Nessa perspectiva, o retrocesso é inaceitável diante da necessidade de acesso da
população às políticas existentes, reforçando a ideia de que o direito adquirido precisa de
Políticas Públicas capazes de efetivá-lo em resposta às demandas da sociedade.
3 CONSIDERAÇÕES FINAIS

“Muitas sofrem em silêncio. Além do sofrimento e da falta de cuidados, encontram-


se as fronteiras do estigma, da vergonha, da exclusão e, mais frequentemente do que
desejaríamos reconhecer, da morte” (OMS, 2001, p. XII). A percepção do tratar a pessoa com
transtorno mental com repressão e isolamento foi alterada diante da comprova exigência de
valorizar a especificidade dessa parcela da sociedade, reconhecendo-os como sujeitos de
direitos e deveres. Conquistas estas apontada pela Reforma Sanitária e pela Reforma
Psiquiátrica no que tange o cuidado da pessoa com transtorno mental.

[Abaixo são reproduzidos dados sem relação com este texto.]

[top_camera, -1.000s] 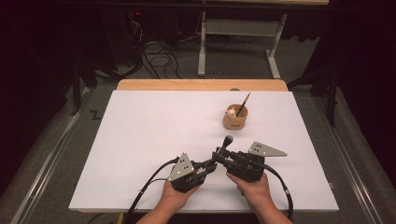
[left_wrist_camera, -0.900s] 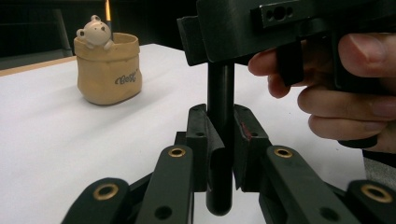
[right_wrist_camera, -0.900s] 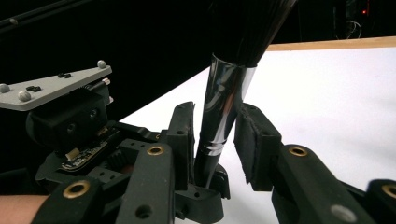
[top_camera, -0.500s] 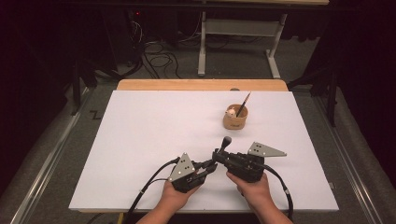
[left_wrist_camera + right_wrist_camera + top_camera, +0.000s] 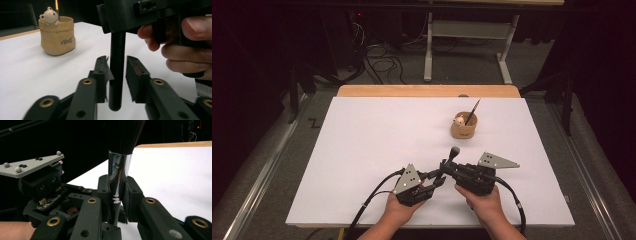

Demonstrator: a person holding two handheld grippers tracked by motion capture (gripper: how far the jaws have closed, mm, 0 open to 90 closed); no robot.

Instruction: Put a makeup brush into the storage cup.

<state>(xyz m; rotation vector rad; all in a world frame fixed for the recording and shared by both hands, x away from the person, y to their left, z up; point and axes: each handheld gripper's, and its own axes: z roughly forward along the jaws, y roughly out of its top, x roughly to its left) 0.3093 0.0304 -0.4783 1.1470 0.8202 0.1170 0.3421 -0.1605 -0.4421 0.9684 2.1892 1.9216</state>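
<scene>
Dark room all round, cables and a metal stand on the floor along the top of the high view. Filling the middle: a white table (image 5: 362, 150) with a strip of bare wood along its far edge. Low centre of that view, two hands side by side, tips of their tools meeting.

Right gripper (image 5: 117, 195), low and right of centre from above: clamped firmly on a black makeup brush (image 5: 119, 157), pads squeezing the shiny ferrule, bristles fanning up to the top of the frame. Same brush in the high view as a small dark knob (image 5: 454, 151) standing up just above the tools.

Left gripper (image 5: 117, 75), lower centre-left from above: jaws just been opening, now parted, brush handle (image 5: 117, 62) hanging between them with a sliver of daylight on each side. No squeeze there any more. Compared with a second ago, both hands parked in the same spot; only that grip let go.

Reads like a handover completed: brush passed across, right tool now sole carrier, left free to back away.

Up and right of centre in the high view, well apart from the hands: a small tan pot (image 5: 464, 125) with a little bear figure on its rim and a pencil (image 5: 472, 111) leaning out. Likely destination for the brush, bristles up; a guess only.
</scene>
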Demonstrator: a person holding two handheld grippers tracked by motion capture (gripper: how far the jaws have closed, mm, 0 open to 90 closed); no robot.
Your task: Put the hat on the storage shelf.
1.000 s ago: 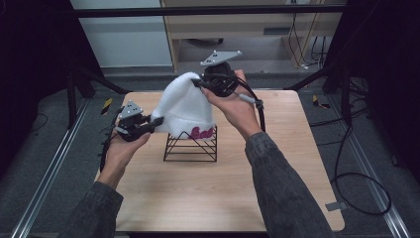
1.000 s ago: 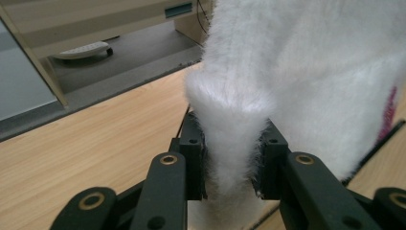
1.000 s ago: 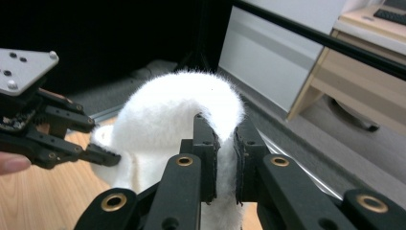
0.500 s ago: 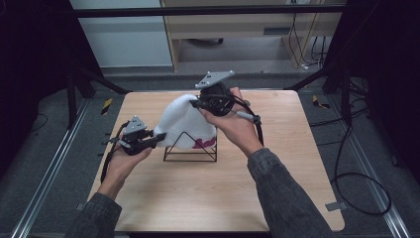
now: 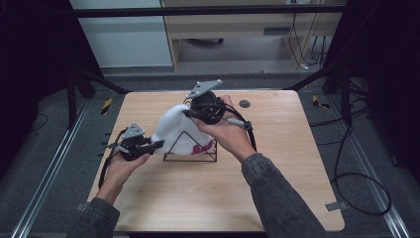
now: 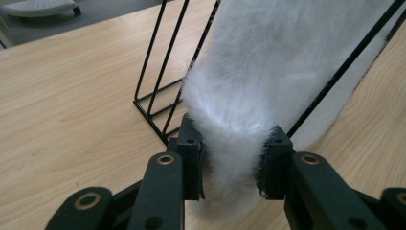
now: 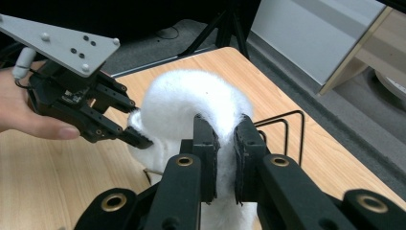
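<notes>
A light wooden table (image 5: 277,198) stands on a grey floor, with dark frame rails at both sides and a pale cabinet behind it, at 12 o'clock in the high view. Near the middle of the table stands a black wire rack (image 5: 190,148) with a triangular end. Over this rack lies a white fluffy cloth (image 5: 174,126), which carries a dark red mark at its lower edge, at about 4 o'clock from the cloth's middle.

The left gripper (image 5: 157,144) is at 9 o'clock from the rack, low above the table. Its jaws are closed on one end of the white fluffy cloth (image 6: 239,139); in the left gripper view the fur bulges between the two black pads (image 6: 191,163), and the rack's thin bars (image 6: 158,86) rise just behind.

The right gripper (image 5: 187,113) is at 12 o'clock from the rack, above its top. Its jaws pinch a fold of the cloth (image 7: 191,100) tightly, with only a narrow gap between them. In the right gripper view the left gripper (image 7: 139,125) with its grey plate appears at 10 o'clock, touching the same cloth.
</notes>
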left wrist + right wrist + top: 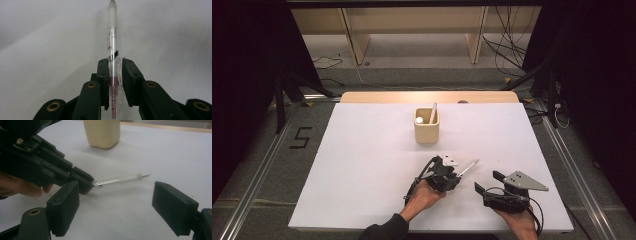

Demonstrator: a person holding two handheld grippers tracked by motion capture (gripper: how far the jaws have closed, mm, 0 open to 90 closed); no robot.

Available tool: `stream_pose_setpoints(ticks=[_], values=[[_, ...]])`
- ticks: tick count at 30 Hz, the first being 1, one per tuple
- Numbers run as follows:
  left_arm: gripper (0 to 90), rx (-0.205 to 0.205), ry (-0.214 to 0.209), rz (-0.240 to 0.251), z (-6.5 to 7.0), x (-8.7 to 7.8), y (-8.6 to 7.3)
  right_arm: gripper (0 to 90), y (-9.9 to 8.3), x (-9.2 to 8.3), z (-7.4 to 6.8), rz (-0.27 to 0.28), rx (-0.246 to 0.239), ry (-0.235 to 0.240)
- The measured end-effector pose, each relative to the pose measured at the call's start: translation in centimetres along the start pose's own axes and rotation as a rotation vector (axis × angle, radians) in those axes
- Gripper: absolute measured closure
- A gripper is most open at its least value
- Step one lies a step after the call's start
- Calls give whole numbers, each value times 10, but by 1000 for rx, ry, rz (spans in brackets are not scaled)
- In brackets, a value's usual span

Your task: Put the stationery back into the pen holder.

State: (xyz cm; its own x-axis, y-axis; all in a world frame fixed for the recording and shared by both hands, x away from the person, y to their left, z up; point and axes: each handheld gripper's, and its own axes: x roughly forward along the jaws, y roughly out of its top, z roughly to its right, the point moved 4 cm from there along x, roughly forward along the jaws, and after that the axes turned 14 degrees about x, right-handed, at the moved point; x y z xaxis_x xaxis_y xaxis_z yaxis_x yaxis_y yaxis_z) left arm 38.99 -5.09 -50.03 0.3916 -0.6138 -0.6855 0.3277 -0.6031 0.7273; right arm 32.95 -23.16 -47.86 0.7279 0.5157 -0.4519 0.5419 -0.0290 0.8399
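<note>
**Pen pinched at its back end, tip free**

Here the left tongs (115, 82) are clamped on a slim clear-plastic pen with a frosted grip sleeve and reddish ink core (112, 42). They hold it near its rear end, so most of the barrel juts out ahead, low over the white table (362, 150). Such a pen is likely light and stiff, but its smooth round barrel may roll or swivel between flat pads; a hold nearer the middle or on the frosted sleeve would probably steady it. The right tongs (122, 210) stand wide open and empty, just beside the pen's tip. Farther back sits a cream, square-sided pen cup (427, 131) already holding a white pen (433, 113), well apart from both hands.
</note>
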Motion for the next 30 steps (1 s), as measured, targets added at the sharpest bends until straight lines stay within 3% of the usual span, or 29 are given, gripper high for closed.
stream_pose_setpoints(ticks=[8, 19, 30], values=[[763, -30, -5, 63, -11, -22, -4, 224, -1, 4, -2, -14, 62, 48], [763, -69, -4, 126, -23, -50, -18, 226, 3, 15, -7, -32, 249, 177], [763, -101, -11, 159, -32, -70, -32, 230, 10, 40, -21, -75, 412, 304]])
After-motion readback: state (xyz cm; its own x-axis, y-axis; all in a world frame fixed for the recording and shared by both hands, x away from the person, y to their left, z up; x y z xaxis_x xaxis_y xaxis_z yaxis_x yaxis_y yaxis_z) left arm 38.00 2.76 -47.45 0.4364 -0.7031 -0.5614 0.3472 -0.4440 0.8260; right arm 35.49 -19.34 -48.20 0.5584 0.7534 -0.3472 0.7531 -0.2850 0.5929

Porém, hoje, os históricos avanços das Políticas de Saúde estão ameaçados, em
virtude do olhar que reduz a uma dimensão de mercado a avaliação de uma política, ignorando
as dimensões tecnológicas e sociais de sofrimento psíquico com profunda relação de
interdependência e interpenetração recíproca do viver em uma sociedade desigual e marcada
por múltiplas formas do existir, cercada de vulnerabilidade.
A perspectiva é a perda de conquistas históricas que afeta as pessoas com transtorno
mental, seus familiares e a população de modo geral que precisa do SUS para garantir o
mínimo acesso à defesa da vida. Por isso, assinalamos a fundamental importância de que a
sociedade, gestores e a população usuária das Políticas de Saúde e de Assistência Social
participem do processo de fortalecimento do SUS para que possamos, um dia, consolidar a
Reforma Sanitária na sua dimensão mundial de proteção à saúde e à vida.